Là, il ne faut pas insister. Si la coupure revient plusieurs fois, si la borne est installée dehors, si le tableau est ancien ou si le déclenchement apparaît après une période de pluie, faites contrôler l’installation. Une recharge peut durer toute la nuit. Une anomalie qui semble mineure au départ peut devenir franchement problématique si elle est ignorée.
Le devis et la mise en service doivent aussi préciser la protection différentielle prévue pour la borne. Vous n’avez pas à choisir le type vous-même, mais vous pouvez demander pourquoi cette protection est installée.
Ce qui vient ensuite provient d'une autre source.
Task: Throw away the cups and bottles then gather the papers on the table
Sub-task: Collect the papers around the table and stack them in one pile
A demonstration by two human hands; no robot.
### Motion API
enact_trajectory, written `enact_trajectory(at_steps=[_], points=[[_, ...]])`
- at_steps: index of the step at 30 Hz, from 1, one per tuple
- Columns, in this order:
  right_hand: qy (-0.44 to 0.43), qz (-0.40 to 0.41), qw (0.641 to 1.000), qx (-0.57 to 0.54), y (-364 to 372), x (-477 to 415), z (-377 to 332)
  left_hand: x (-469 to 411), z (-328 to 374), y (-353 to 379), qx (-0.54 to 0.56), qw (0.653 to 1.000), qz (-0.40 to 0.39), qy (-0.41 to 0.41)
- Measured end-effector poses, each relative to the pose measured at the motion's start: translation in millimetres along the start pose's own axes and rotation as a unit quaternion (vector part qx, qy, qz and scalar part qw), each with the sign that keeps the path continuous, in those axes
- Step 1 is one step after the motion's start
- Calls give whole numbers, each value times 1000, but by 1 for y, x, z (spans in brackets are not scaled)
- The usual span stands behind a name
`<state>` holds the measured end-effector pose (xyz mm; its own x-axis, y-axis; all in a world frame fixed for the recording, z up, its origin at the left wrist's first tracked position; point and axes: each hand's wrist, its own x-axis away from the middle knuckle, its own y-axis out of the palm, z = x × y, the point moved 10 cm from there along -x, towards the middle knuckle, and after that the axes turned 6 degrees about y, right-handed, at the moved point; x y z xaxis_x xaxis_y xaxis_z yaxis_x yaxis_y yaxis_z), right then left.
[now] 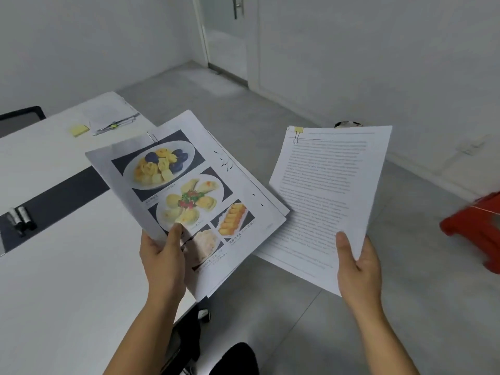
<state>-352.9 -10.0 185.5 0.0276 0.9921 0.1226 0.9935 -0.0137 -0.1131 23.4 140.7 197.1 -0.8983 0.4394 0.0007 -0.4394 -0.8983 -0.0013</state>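
My left hand (pixel 162 255) grips a stack of papers (pixel 186 190) by its lower edge, thumb on top; the top sheet shows colour photos of food dishes. The stack hangs over the right edge of the white table (pixel 67 266). My right hand (pixel 357 266) holds a second bundle of printed text pages (pixel 324 190), fastened with a yellow binder clip (pixel 298 132) at its top left corner, above the floor. The two bundles overlap slightly at the middle. More papers (pixel 108 115) lie at the table's far end. No cups or bottles are in view.
A yellow sticky-note pad (pixel 79 130) and pens (pixel 116 125) lie at the table's far end. Two dark markers (pixel 20 217) rest on a black strip at the left. A red plastic stool (pixel 476 231) stands on the grey floor at right. A door is at the back.
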Motion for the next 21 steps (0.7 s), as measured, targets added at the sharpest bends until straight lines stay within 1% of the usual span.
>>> enact_trajectory(at_steps=[4,9,12,16,21], points=[[-12,-30,999,-11,8,-83,-10,-28,-2,58,8,999,31,19],[-45,-41,998,35,27,-204,-27,-87,-13,146,64,995,76,22],[-66,-51,996,44,50,-288,-60,-137,-4,205,81,991,105,34],[-100,-74,992,16,90,-383,-123,-204,35,276,90,987,119,54],[-119,-118,985,-35,170,-479,-173,-288,69,319,79,980,159,92]])
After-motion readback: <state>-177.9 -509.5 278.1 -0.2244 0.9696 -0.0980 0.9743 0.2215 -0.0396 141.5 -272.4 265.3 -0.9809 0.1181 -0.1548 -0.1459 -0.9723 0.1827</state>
Ce que l’installateur doit contrôler
Pour avancer proprement, préparez les informations utiles avant la visite. Notez l’heure des coupures, les appareils qui fonctionnaient, la puissance de charge réglée dans la voiture ou dans l’application, et la protection qui a sauté si vous pouvez l’identifier sans ouvrir le tableau.
Ensuite, l’installateur doit contrôler au minimum :
- la puissance souscrite et la puissance réellement disponible au logement ;
- le circuit dédié de la borne et son cheminement ;
- les protections au tableau, avec le disjoncteur et le différentiel adaptés ;
- la qualité de la terre et les mesures nécessaires ;
- le fonctionnement du délestage, s’il est prévu ;
- le comportement de la borne avec le véhicule branché.
Une simple baisse de puissance dans l’application peut parfois éviter les coupures, mais elle ne doit pas masquer un défaut. Si la borne faisait déjà disjoncter à faible puissance, ou si la protection différentielle tombe sans raison claire, il faut chercher plus loin.
Quand faut-il arrêter les essais ?
Si la borne déclenche une fois lors d’un pic de consommation, vous pouvez noter le contexte et demander un contrôle ou un réglage. Si elle déclenche plusieurs fois, si une odeur anormale apparaît, si le tableau chauffe, si la borne est humide ou si vous ne savez pas quelle protection tombe, arrêtez les tests et appelez un professionnel.
Le bon diagnostic évite souvent de remplacer la borne inutilement. Parfois, il faut simplement ajuster la puissance, corriger le délestage, revoir une protection ou reprendre un point de câblage. Mais la décision doit se prendre après vérification, pas après trois essais dans le noir.
Si votre installation disjoncte régulièrement pendant la recharge, le plus utile est de rassembler les symptômes et de demander un contrôle IRVE complet. Vous gagnerez du temps, et surtout vous éviterez de passer à côté d’un vrai problème électrique.